Task to carry out
Every line of the data that includes "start" should be copied out.

#####

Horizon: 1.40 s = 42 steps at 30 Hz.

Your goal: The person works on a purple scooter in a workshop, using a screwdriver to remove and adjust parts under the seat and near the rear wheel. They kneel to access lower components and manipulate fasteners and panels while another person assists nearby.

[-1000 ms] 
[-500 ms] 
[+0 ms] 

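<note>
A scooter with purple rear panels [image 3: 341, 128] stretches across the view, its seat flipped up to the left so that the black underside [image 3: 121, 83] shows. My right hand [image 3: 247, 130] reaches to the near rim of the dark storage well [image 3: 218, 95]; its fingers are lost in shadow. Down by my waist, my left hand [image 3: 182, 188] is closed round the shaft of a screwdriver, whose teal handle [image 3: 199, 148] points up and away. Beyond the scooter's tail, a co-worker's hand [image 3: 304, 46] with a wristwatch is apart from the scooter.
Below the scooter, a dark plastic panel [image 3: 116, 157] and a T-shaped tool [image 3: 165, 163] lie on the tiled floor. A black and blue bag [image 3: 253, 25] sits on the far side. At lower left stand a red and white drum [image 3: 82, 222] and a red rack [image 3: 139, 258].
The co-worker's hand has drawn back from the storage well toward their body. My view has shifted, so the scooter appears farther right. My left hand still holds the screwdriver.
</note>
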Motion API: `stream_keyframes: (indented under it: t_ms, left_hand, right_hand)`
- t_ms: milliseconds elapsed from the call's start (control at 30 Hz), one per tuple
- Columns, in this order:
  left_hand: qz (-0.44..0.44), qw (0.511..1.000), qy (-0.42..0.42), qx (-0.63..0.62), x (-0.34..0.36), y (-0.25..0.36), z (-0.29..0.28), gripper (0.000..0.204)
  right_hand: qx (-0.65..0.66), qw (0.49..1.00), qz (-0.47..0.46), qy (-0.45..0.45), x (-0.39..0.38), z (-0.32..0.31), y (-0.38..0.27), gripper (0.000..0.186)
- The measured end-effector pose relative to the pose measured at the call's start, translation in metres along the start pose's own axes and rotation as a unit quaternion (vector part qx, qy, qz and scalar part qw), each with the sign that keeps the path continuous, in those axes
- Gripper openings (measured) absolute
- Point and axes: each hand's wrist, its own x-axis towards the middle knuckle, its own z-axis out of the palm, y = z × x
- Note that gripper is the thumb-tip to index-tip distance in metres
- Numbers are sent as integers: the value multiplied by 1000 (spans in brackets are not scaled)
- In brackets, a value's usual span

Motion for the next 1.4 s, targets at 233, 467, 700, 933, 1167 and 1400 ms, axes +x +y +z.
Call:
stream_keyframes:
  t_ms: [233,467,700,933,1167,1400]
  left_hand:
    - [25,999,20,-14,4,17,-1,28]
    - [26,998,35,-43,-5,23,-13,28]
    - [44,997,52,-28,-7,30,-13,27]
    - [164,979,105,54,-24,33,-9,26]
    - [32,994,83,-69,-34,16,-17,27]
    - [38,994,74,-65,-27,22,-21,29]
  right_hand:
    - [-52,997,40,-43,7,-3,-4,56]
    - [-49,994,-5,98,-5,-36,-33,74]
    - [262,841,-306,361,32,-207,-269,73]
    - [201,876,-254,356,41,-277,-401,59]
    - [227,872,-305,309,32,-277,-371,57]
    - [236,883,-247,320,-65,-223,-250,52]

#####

Completed exercise
- t_ms: milliseconds elapsed from the call's start (control at 30 Hz), one per tuple
- The measured end-effector pose relative to the pose measured at the call's start, translation in metres along the start pose's own axes and rotation as a unit quaternion (vector part qx, qy, qz and scalar part qw), each with the sign that keeps the path continuous, in those axes

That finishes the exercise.